Would you write out each line of the material below exactly, skipping every picture?

- Opening Delimiter -

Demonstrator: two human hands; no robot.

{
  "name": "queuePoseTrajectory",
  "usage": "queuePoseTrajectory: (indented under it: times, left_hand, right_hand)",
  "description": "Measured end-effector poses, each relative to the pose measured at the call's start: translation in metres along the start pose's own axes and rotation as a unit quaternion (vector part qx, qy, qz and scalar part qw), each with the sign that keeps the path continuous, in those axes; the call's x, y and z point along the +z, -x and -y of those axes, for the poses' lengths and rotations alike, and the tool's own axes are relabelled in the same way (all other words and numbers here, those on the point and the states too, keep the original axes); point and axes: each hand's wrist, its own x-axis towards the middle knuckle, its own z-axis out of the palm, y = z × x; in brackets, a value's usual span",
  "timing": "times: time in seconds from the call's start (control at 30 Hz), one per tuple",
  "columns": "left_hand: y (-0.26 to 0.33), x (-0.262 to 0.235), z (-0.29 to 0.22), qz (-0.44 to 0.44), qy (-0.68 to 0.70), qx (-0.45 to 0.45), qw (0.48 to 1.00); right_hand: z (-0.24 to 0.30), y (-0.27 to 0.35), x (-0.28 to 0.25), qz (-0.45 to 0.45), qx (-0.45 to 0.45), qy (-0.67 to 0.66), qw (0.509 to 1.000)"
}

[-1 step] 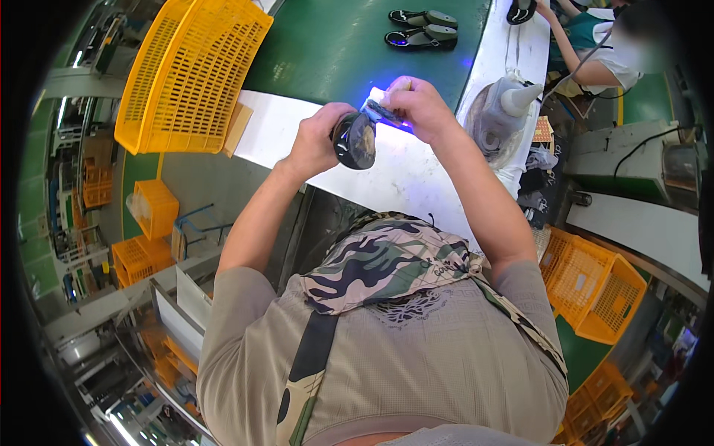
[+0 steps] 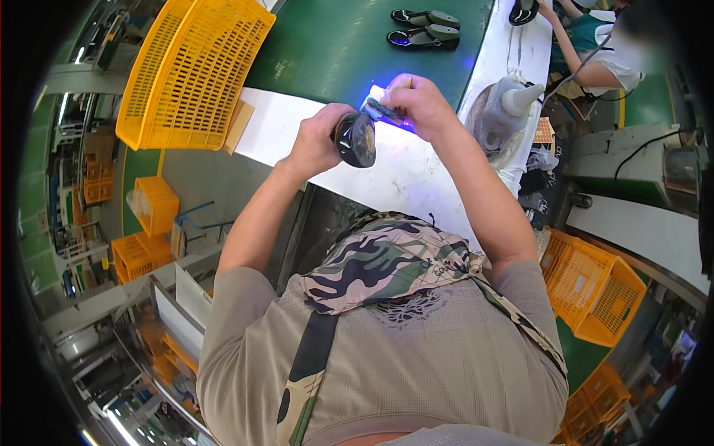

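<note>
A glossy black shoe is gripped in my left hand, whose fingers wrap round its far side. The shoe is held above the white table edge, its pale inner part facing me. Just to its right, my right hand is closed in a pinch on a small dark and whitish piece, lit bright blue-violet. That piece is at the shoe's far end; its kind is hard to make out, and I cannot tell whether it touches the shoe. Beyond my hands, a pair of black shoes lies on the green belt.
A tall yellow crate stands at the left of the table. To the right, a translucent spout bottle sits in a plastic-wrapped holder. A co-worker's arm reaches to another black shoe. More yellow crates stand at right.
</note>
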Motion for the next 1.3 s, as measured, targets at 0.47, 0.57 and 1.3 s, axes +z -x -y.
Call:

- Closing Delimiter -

- Expected output
Demonstrator: two human hands; no robot.

{
  "name": "queuePoseTrajectory",
  "usage": "queuePoseTrajectory: (indented under it: times, left_hand, right_hand)",
  "description": "Measured end-effector poses, each relative to the pose measured at the call's start: translation in metres along the start pose's own axes and rotation as a unit quaternion (vector part qx, qy, qz and scalar part qw), each with the sign that keeps the path continuous, in those axes; the call's x, y and z point along the +z, -x and -y of those axes, for the poses' lengths and rotations alike, and the tool's own axes are relabelled in the same way (all other words and numbers here, those on the point and the states too, keep the original axes); point and axes: each hand's wrist, its own x-axis towards the middle knuckle, its own z-axis out of the palm, y = z × x; in brackets, a value's usual span",
  "timing": "times: time in seconds from the call's start (control at 30 Hz), one per tuple",
  "columns": "left_hand: y (-0.26 to 0.33), x (-0.262 to 0.235), z (-0.29 to 0.22), qz (-0.44 to 0.44), qy (-0.68 to 0.70), qx (-0.45 to 0.45), qw (0.48 to 1.00); right_hand: z (-0.24 to 0.30), y (-0.27 to 0.35), x (-0.28 to 0.25), qz (-0.45 to 0.45), qx (-0.45 to 0.45), qy (-0.67 to 0.66), qw (0.509 to 1.000)"
}

[-1 step] 
[+0 steps] 

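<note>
A glossy black shoe is gripped in my left hand, whose fingers wrap round its far side. The shoe is held above the white table edge, its pale inner part facing me. Just to its right, my right hand is closed in a pinch on a small dark and whitish piece, lit bright blue-violet. That piece is at the shoe's far end; its kind is hard to make out, and I cannot tell whether it touches the shoe. Beyond my hands, a pair of black shoes lies on the green belt.
A tall yellow crate stands at the left of the table. To the right, a translucent spout bottle sits in a plastic-wrapped holder. A co-worker's arm reaches to another black shoe. More yellow crates stand at right.
</note>
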Motion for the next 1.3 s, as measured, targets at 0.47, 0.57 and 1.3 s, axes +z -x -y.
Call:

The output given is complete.